_What you need to do_
The task calls for every line of the data to be repeated exactly.

_Information supplied_
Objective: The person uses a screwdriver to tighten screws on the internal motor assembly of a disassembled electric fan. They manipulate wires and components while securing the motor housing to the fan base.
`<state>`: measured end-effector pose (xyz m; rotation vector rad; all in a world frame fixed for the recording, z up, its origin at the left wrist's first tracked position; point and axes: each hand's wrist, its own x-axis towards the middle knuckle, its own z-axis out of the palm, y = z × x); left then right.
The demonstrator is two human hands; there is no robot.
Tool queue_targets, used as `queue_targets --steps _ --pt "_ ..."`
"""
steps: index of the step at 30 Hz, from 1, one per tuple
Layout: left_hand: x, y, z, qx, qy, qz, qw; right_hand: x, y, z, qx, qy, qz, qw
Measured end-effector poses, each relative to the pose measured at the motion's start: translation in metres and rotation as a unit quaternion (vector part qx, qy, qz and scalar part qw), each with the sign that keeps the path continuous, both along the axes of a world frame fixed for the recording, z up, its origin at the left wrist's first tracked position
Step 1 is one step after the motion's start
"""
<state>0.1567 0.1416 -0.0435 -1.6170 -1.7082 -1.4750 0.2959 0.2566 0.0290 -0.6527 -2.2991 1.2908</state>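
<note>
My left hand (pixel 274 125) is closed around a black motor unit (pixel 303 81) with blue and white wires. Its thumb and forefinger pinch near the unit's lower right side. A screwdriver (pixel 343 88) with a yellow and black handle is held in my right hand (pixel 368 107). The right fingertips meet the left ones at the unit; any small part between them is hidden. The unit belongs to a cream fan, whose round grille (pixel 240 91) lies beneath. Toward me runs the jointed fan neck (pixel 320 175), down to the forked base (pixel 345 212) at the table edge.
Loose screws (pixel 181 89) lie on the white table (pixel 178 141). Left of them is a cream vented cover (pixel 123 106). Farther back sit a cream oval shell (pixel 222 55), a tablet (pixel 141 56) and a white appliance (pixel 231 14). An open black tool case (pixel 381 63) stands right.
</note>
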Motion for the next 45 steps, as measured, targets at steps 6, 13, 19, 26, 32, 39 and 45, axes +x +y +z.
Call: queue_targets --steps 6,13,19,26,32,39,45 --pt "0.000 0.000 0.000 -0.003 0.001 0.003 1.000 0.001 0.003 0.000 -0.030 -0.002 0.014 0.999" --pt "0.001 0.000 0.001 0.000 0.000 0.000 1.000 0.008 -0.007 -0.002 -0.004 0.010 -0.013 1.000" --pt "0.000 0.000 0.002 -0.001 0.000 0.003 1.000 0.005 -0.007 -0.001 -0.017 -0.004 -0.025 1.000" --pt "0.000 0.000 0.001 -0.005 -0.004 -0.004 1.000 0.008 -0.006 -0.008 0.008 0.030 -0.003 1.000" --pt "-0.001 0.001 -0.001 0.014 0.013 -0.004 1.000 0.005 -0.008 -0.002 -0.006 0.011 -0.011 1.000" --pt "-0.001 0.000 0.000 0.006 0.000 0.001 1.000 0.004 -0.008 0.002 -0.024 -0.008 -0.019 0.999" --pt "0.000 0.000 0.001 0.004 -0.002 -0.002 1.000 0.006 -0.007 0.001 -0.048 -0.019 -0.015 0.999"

_Result of the task_
Objective: The person uses a screwdriver to tighten screws on the internal motor assembly of a disassembled electric fan. They manipulate wires and components while securing the motor housing to the fan base.
`<state>`: measured end-effector pose (xyz m; rotation vector rad; all in a world frame fixed for the recording, z up, its origin at the left wrist's first tracked position; point and axes: each hand's wrist, its own x-axis towards the middle knuckle, its own z-axis out of the palm, y = z × x); left then right.
The demonstrator is two human hands; there is no robot.
Tool queue_targets, used as `queue_targets --steps _ --pt "_ ..."`
"""
steps: index of the step at 30 Hz, from 1, one per tuple
Layout: left_hand: x, y, z, qx, qy, qz, qw; right_hand: x, y, z, qx, qy, qz, qw
Measured end-effector poses, each relative to the pose measured at the motion's start: translation in metres and rotation as a unit quaternion (vector part qx, qy, qz and scalar part qw), each with the sign that keeps the path continuous, both along the axes of a world frame fixed for the recording, z up, its origin at the left wrist's first tracked position
Step 1 is one step after the motion's start
"""
<state>0.1567 0.1416 -0.0435 -1.6170 -1.7082 -1.4750 0.2959 0.2566 0.0290 -0.6527 -2.2991 1.2908</state>
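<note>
My left hand (pixel 274 125) is closed around a black motor unit (pixel 303 81) with blue and white wires. Its thumb and forefinger pinch near the unit's lower right side. A screwdriver (pixel 343 88) with a yellow and black handle is held in my right hand (pixel 368 107). The right fingertips meet the left ones at the unit; any small part between them is hidden. The unit belongs to a cream fan, whose round grille (pixel 240 91) lies beneath. Toward me runs the jointed fan neck (pixel 320 175), down to the forked base (pixel 345 212) at the table edge.
Loose screws (pixel 181 89) lie on the white table (pixel 178 141). Left of them is a cream vented cover (pixel 123 106). Farther back sit a cream oval shell (pixel 222 55), a tablet (pixel 141 56) and a white appliance (pixel 231 14). An open black tool case (pixel 381 63) stands right.
</note>
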Motion for the next 45 steps, as measured, targets at steps 6, 13, 19, 26, 32, 39 and 45, axes +x +y +z.
Call: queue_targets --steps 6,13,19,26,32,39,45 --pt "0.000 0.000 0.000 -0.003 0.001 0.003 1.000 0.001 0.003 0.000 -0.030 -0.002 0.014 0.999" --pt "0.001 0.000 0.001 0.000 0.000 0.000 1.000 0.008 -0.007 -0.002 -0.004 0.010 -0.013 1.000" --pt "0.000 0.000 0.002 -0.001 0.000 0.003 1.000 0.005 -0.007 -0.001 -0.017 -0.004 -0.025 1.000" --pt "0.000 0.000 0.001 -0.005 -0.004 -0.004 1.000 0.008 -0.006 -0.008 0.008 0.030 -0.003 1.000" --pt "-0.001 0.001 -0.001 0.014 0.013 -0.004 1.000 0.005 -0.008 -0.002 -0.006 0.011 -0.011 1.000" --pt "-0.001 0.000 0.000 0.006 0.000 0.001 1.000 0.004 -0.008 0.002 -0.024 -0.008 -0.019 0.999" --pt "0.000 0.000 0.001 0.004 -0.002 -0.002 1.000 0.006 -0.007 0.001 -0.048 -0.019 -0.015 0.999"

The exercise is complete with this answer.